**Work item**. Your task is to quote the records from their first line through the line containing "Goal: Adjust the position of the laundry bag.", with nothing added or left out.

**Records to use**.
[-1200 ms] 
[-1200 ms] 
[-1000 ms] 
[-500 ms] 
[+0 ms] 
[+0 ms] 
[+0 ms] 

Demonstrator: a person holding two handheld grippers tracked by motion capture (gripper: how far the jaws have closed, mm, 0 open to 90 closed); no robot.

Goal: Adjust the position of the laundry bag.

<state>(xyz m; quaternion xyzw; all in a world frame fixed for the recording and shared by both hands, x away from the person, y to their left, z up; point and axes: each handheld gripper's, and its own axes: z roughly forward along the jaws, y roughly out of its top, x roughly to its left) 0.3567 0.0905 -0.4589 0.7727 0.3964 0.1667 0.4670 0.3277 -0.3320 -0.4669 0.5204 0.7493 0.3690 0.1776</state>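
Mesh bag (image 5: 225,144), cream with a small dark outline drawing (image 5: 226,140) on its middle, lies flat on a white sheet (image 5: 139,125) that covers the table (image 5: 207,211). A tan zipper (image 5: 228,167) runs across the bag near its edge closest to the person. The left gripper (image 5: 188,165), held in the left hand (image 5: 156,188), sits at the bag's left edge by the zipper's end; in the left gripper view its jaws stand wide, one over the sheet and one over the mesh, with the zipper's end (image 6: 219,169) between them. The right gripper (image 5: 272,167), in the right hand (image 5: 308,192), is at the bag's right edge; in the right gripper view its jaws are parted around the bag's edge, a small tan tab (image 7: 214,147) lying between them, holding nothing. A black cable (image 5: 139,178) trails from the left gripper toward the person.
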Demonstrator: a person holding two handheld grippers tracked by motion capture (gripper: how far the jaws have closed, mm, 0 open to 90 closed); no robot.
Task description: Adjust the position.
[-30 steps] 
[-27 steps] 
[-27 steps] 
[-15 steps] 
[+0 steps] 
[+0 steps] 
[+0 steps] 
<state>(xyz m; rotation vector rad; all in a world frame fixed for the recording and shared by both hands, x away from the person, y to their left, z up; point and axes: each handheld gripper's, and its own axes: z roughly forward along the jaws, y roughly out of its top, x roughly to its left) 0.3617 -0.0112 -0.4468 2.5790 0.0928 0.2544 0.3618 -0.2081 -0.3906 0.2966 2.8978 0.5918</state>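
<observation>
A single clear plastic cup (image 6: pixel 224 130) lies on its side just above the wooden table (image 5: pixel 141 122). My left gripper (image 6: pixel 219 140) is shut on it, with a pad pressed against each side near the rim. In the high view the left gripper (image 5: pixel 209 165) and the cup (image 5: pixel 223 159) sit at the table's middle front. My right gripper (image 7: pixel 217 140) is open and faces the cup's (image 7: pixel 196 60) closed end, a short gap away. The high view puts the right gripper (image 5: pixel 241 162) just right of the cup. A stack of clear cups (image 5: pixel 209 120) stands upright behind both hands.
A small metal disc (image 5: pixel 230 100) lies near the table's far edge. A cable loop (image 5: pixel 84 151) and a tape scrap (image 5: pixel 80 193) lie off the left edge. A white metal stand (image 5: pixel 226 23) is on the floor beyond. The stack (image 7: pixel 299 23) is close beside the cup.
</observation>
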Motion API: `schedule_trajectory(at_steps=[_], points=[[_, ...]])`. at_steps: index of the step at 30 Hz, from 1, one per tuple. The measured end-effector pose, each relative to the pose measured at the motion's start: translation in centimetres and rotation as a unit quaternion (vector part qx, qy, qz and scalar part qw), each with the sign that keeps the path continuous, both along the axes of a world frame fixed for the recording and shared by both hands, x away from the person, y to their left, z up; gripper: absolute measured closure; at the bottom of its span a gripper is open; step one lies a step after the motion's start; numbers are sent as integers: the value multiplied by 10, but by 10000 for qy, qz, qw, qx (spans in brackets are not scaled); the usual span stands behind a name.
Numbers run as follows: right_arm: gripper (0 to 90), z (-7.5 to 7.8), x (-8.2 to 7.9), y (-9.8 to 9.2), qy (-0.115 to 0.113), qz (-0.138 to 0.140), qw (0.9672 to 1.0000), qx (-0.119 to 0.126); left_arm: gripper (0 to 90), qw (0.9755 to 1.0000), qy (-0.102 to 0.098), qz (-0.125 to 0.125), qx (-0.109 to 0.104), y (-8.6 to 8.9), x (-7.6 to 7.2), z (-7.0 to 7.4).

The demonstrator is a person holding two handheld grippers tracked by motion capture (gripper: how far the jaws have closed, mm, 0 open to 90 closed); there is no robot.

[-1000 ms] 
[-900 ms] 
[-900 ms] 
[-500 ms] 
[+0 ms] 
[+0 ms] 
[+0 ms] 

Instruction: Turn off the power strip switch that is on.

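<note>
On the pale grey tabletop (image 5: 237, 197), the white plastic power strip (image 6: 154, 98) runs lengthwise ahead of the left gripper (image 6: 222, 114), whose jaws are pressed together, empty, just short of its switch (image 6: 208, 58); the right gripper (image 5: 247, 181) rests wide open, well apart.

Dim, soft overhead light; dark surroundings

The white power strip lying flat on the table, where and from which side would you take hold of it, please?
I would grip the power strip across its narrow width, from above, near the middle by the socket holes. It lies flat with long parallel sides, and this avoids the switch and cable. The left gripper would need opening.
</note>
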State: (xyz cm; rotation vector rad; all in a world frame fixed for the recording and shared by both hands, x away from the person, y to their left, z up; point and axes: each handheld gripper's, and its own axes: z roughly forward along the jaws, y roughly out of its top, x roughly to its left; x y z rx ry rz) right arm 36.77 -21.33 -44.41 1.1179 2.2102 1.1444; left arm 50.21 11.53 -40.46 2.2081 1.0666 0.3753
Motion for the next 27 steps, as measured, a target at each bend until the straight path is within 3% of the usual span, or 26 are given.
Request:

**Problem solution**.
[-1200 ms] 
[-1200 ms] 
[-1000 ms] 
[-500 ms] 
[+0 ms] 
[+0 ms] 
[+0 ms] 

Demonstrator: a person holding two handheld grippers tracked by motion capture (gripper: how far the jaws have closed, mm, 0 open to 90 closed); no robot.

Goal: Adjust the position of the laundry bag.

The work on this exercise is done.